Certainly, the Book of Jonah is laid out in a narrative form, but all parables resemble narrative. And some parables have a historical basis. Behind the parable of the Good Samaritan (Luke 10:25–37) lies 2 Chr. 28:15. Behind the parable of the gold coins (Luke 19:11–27) lies the visit of Archelaus to Rome to obtain and confirm his succession to King Herod. In each case an underlying event has been used as raw material for the creation of something new and contemporary, not the recitation of history.

There are scholars who argue for the historicity of the Book of Jonah – and such was the case going back to the Church’s patristic age (3rd and 4th century). The arguments lean toward a literal understanding of Scripture in all cases and the fact that Jonah was a historical figure. Perhaps a surprise to you, but Jonah is indeed a real character of history who appears in 2 Kings 14:25.

23 In the fifteenth year of Amaziah, son of Joash, king of Judah, Jeroboam, son of Joash, king of Israel, began his forty-one-year reign in Samaria. 24 He did evil in the sight of the LORD; he did not desist from any of the sins which Jeroboam, son of Nebat, had caused Israel to commit. 25 He restored the boundaries of Israel from Labo-of-Hamath to the sea of the Arabah, just as the LORD, the God of Israel, had prophesied through his servant, the prophet Jonah, son of Amittai, from Gath-hepher. (2 Kings 14:23-25)

…and how is that important you ask?

All those kings are kings of the northern tribes who broke away from Judea, Jerusalem, and the Throne of David. The very mention of Jonah’s name recalls a prophet of “the other side” with a very nationalistic agenda as well as religious, who is prophesizing the expansion of the Northern Kingdom’s territory. While hearers from Judea would accept the divine revelation through Jonah (and the expansion did in fact happen at the expense of Judea) – but there would be a natural resentment. And so, from the beginning there is a tension between the prophet they are likely to condemn and want to ignore, and the divine Word they are called to hear. It shares that same patina with the parable of the Good Samaritan – a natural resentment to the fact that he is a Samaritan but caught in the tension that he is the one whom Jesus praises.
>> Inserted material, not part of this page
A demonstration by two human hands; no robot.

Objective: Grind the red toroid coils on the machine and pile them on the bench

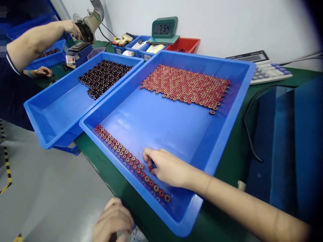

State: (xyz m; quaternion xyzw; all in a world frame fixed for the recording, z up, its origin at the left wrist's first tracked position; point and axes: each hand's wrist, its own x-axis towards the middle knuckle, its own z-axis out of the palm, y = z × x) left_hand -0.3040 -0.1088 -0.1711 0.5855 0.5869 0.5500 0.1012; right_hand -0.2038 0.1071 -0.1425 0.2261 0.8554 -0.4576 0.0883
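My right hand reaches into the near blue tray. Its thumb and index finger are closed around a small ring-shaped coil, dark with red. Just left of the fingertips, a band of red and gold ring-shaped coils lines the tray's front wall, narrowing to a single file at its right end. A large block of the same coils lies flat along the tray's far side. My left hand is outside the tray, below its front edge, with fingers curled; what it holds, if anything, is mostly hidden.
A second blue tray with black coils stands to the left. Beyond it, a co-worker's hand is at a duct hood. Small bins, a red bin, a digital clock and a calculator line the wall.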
And there are allegorical features to the Book of Jonah – but then other parables have allegorical features. For example, even his name itself: Jonah, son of Amittai. Or more literally translated, “dove, son of faithfulness.” “Dove” has been considered a symbol for the people Israel. And so, the name is allegorical and satirical at the same moment as Jonah is hardly faithful in the story – which may well just be the point about the people of Israel. In addition, Jonah’s stay in the fish, in light of Jeremiah 51:34-44, is the period of punishment in exile when Babylon swallowed Israel. There are also scholars who disagree with those allegorical assignments. But, nonetheless interesting.

This post began with “Before we dive into the Book of Jonah, we need to understand what we are reading, in other words, the literary genre.” What do you think? I lean toward a prophetic parable in narrative form with allegorical details. In other words, the Book of Jonah stands alone, one of a kind.

Big picture: the Book of Jonah, like all books of the Bible, is meant to reveal the character of God – and to reveal where we stand vis-à-vis the light of that revelation.